The rancher wanted them all dead. The wildlife agency authorized killing two of them, an incremental approach it had taken earlier in August with Wallowa County’s Harl Butte Pack, which attacked livestock eight times since July 2016.

In that case, ODFW quickly shot two adult Harl Butte wolves, then a third and fourth in the days that followed as it appeared the pack was still going after calves.
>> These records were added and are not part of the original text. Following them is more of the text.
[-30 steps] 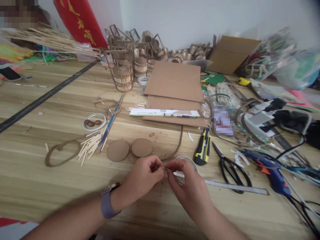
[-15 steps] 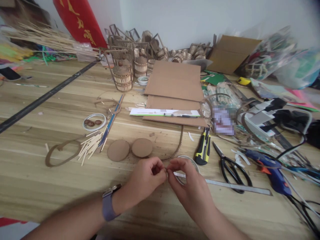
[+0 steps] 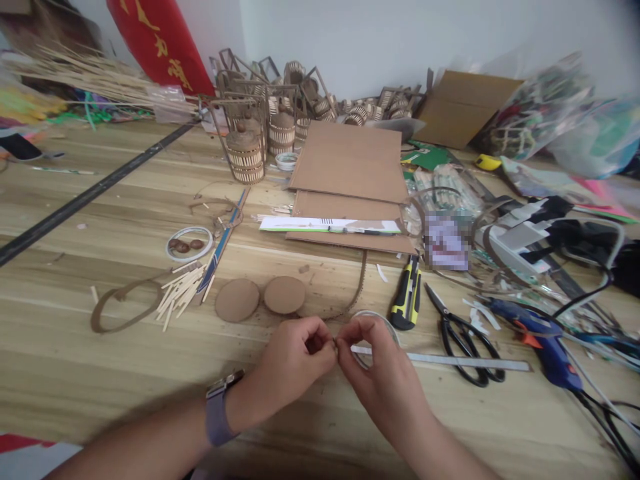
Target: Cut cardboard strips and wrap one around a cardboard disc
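Note:
My left hand (image 3: 303, 350) and my right hand (image 3: 383, 367) meet at the front of the table, thumbs and forefingers pinched together. A long narrow pale strip (image 3: 465, 361) runs from their fingertips, behind my right fingers and over the handles of the black scissors (image 3: 473, 347). The pinched end is mostly hidden. Partly covered by my right hand, a roll of tape (image 3: 387, 323) lies flat. A brown corrugated strip (image 3: 361, 287) curves from under the cardboard towards my fingers. Two round cardboard discs (image 3: 237, 300) lie left of my left hand.
A utility knife (image 3: 406, 297) and a blue glue gun (image 3: 547, 347) lie to the right. Small wooden sticks (image 3: 183, 293), a brown strip loop (image 3: 107, 313) and a tape ring (image 3: 173, 255) are left. Cardboard sheets (image 3: 350, 160) and small slatted buckets (image 3: 245, 157) stand farther back.
The pale strip has shifted left, its free end now nearer the scissors. Both hands have moved slightly right, still pinched together.

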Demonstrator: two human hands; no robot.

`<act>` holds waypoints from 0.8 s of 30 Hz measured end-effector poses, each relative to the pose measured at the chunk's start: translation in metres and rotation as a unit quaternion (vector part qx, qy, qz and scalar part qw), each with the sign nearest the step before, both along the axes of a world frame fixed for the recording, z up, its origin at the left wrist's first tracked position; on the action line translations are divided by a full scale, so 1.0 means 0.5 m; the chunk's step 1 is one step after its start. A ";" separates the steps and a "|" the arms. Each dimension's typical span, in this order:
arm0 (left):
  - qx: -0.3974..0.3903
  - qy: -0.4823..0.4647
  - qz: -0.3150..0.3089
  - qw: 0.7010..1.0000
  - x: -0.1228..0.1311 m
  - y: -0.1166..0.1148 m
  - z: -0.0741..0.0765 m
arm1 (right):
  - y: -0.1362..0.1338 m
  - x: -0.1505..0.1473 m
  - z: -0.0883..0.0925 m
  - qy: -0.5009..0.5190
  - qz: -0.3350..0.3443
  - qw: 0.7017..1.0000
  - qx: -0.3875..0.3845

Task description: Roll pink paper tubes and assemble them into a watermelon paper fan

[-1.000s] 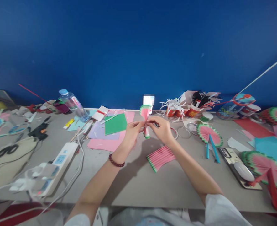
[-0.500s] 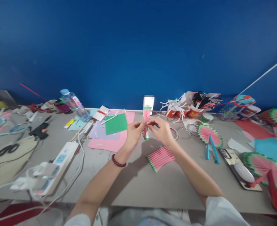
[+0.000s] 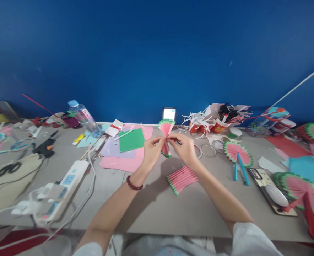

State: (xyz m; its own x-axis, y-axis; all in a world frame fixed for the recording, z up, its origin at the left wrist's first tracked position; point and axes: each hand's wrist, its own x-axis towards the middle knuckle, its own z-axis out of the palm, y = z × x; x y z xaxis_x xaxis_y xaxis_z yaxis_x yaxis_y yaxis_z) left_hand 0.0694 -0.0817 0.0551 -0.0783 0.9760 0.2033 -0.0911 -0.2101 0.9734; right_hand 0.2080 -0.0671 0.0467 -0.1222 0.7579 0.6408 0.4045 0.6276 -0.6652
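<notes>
Both of my hands pinch the middle of a pleated pink paper strip with green edges (image 3: 166, 128), held upright above the grey table (image 3: 151, 199). My left hand (image 3: 151, 153) grips it from the left, and my right hand (image 3: 185, 149) from the right. The strip's top end fans out above my fingers, and its lower end fans out below them. Another pleated pink strip (image 3: 182, 179) lies flat on the table just below my right hand.
Sheets of green, pink and purple paper (image 3: 125, 149) lie to the left. A power strip (image 3: 66, 186) with cables, a glue gun (image 3: 43, 147) and scissors (image 3: 6, 169) sit far left. Finished paper fans (image 3: 237, 153), a phone (image 3: 269, 190) and cups (image 3: 212, 124) lie to the right.
The pleated strip, squeezed narrow half a second ago, has spread out into fans at its top and bottom ends. My hands stayed in about the same place.
</notes>
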 end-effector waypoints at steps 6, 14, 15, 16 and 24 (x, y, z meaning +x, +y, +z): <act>-0.047 -0.010 -0.001 0.999 -0.002 0.006 -0.009 | 0.004 0.000 -0.001 -0.042 0.017 0.999 0.022; -0.041 -0.007 0.028 0.999 -0.009 0.018 -0.021 | -0.005 -0.012 -0.009 -0.068 0.009 0.996 0.051; -0.038 -0.008 0.030 0.999 -0.009 0.018 -0.021 | -0.006 -0.012 -0.010 -0.062 0.005 0.996 0.056; -0.034 -0.009 0.031 0.999 -0.010 0.018 -0.021 | -0.007 -0.012 -0.009 -0.058 0.003 0.996 0.060; 0.022 0.038 0.022 0.999 -0.005 0.003 -0.007 | -0.008 -0.007 -0.008 -0.052 0.005 0.997 0.064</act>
State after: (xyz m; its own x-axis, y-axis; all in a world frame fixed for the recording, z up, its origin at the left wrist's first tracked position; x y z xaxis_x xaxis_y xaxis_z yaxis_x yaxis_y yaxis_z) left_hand 0.0672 -0.0802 0.0517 -0.1045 0.9619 0.2526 -0.0072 -0.2547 0.9670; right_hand 0.2044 -0.0711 0.0425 -0.1991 0.6694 0.7157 0.4607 0.7085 -0.5345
The Oregon Cattlemen’s Association argued that ODFW’s approach was a waste of time. Even with four dead, the Harl Butte Pack consisted of six adults and three growing pups – a 33-pound pup was unintentionally trapped, then released unharmed, as ODFW pursued the adults.

The Meacham Pack, meanwhile, had seven members at the end of 2016 and added at least four pups this past spring.

As Wallowa County rancher Todd Nash put it, “big dogs” eat a lot of meat.

The apparent spike in livestock attacks in August raised questions. ODFW said Oregon’s unusually warm and dry summer — even Portland went 57 days without rain — caused deer and elk to move to higher ground. With their natural prey more scarce, wolves then turned to attacking cattle, went the explanation.

But as Northeast Oregon research scientist Jim Akenson pointed out, deer and elk go to higher ground every summer. That’s not new, although conditions were more severe this year.

Instead, Akenson believes the packs may be “habituated” to eating cattle. For that reason, he said, ODFW’s incremental response — killing two adults at a time and monitoring the effect on pack behavior — probably won’t work.

Once the pack members “flip that switch” in terms of prey selection, it is tough to deter them, he said.

“They’re habituated to easy pickings,” Akenson said. “Plucking out a couple individuals is probably not going to change that behavior.”

Akenson is conservation director for the Oregon Hunters Association. His wife, Holly Akenson, is a wildlife biologist and member of the ODFW Commission, which is expected to revise and adopt the state’s wolf management plan this year. The Akensons live in Enterprise, in Wallowa County, and have extensive wildlife and wilderness experience in the Pacific Northwest.

John Stephenson, a U.S. Fish and Wildlife Service biologist based in Southwest Oregon, said larger packs tend to go after livestock.

“There’s a relationship between pack size and increased incidents of depredation,” he said.

Location is another factor, he said. The Harl Butte Pack operates where several herds graze on a mix of public and private land. All of its attacks over the past year were within 9 miles of each other, according to ODFW. The Imnaha Pack formerly prowled the territory and was known for attacking livestock. ODFW shot four Imnaha Pack wolves in April 2016 after repeated attacks on calves and sheep.

Meanwhile, all of the Meacham Pack’s attacks in August took place on the same private pasture.

Conservation groups oppose killing wolves and have asked, without success, for Gov. Kate Brown to intervene in ODFW’s decisions. The groups, including Oregon Wild, believe ODFW should not be taking lethal action until Oregon’s outdated wolf management plan is reviewed and revised. The ODFW Commission is expected to take action on the plan this year.